3. COMMUNICATION (ko-myoo-ni-kay-shon) n. Female... The open sharing of thoughts and feelings with one's partner. Male... Leaving a note before taking off on a fishing trip with the boys.
4. COMMITMENT (ko-mit-ment) n. Female.... A desire to get married and raise a family. Male...... Trying not to hit on other women while out with this one.
5. ENTERTAINMENT (en-ter-tayn-ment) n. Female.... A good movie, concert, play or book. Male...... Anything that can be done while drinking beer.
6. FLATULENCE (flach-u-lens) n. Female.... An embarrassing by product of indigestion. Male...... A source of entertainment, self-expression, male bonding.
7 MAKING LOVE (may-king luv) n. Female...... The greatest expression of intimacy a couple can achieve. Male.. Call it whatever you want, just as long as we do it.
8. REMOTE CONTROL (ri-moht kon-trohl) n. Female.... A device for changing from one TV channel to another. Male... A device for scanning through all 375 channels every 5 minutes.
AND
He said . . . I don't know why you wear a bra; you've got nothing to put in it. She said . . . You wear pants don't you?

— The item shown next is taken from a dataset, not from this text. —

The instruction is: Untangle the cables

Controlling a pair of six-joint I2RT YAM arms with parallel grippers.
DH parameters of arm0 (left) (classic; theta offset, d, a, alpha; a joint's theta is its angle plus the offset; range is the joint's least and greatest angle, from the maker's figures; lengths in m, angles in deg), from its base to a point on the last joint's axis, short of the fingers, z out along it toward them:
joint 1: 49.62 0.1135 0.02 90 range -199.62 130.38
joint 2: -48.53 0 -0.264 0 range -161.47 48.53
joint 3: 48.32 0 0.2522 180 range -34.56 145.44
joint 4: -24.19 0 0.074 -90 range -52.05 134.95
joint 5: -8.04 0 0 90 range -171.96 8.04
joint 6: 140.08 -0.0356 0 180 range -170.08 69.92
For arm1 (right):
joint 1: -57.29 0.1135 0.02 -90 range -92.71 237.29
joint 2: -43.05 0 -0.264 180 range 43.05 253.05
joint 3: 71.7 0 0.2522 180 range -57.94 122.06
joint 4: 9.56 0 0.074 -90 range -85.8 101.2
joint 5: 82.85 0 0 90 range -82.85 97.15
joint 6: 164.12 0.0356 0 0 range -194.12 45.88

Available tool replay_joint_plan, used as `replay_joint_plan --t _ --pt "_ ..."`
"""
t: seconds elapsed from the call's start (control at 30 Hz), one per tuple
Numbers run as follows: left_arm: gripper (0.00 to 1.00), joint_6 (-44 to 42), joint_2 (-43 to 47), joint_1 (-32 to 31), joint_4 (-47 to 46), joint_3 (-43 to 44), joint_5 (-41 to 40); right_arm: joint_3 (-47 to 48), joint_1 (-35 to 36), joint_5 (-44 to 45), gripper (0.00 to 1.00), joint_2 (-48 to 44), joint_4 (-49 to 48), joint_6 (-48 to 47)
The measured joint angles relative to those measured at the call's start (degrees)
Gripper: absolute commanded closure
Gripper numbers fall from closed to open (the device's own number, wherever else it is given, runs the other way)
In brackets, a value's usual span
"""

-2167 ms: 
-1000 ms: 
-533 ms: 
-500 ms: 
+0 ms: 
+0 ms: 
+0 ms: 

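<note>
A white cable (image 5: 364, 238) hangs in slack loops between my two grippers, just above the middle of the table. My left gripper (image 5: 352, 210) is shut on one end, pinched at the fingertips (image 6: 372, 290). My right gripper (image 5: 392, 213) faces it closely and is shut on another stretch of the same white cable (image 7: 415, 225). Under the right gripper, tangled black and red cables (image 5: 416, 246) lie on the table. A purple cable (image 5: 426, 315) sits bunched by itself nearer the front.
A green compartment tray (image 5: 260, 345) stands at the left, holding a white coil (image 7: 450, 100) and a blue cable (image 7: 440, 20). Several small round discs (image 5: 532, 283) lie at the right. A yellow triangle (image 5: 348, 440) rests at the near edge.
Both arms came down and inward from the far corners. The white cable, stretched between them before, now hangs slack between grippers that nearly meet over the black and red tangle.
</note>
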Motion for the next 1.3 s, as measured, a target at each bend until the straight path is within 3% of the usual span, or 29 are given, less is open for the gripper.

He said . . Shall we try swapping positions tonight? She said . That's a good idea - you stand by the ironing board while I sit on the sofa and fart!
He said . ... What have you been doing with all the grocery money I gave you? She said . .....Turn sideways and look in the mirror!
He said . . ..... Why don't you tell me when you have an orgasm? She said . . .. I would but you're never there.
He said . ..... Why don't women blink during foreplay? She said . . They don't have time
He said . . How many men does it take to change a roll of toilet paper? She said . . We don't know; it has never happened.
He said . . Why is it difficult to find men who are sensitive, caring and Good- looking? She said ...... . . They already have boyfriends.
She said...What do you call a woman who knows where her husband is every night? He said . . . A widow.
He said . .. . Why are married women heavier than single women? She said . . . Single women come home, see what's in the fridge and go to bed. Married women come home, see what's in bed and go to the fridge.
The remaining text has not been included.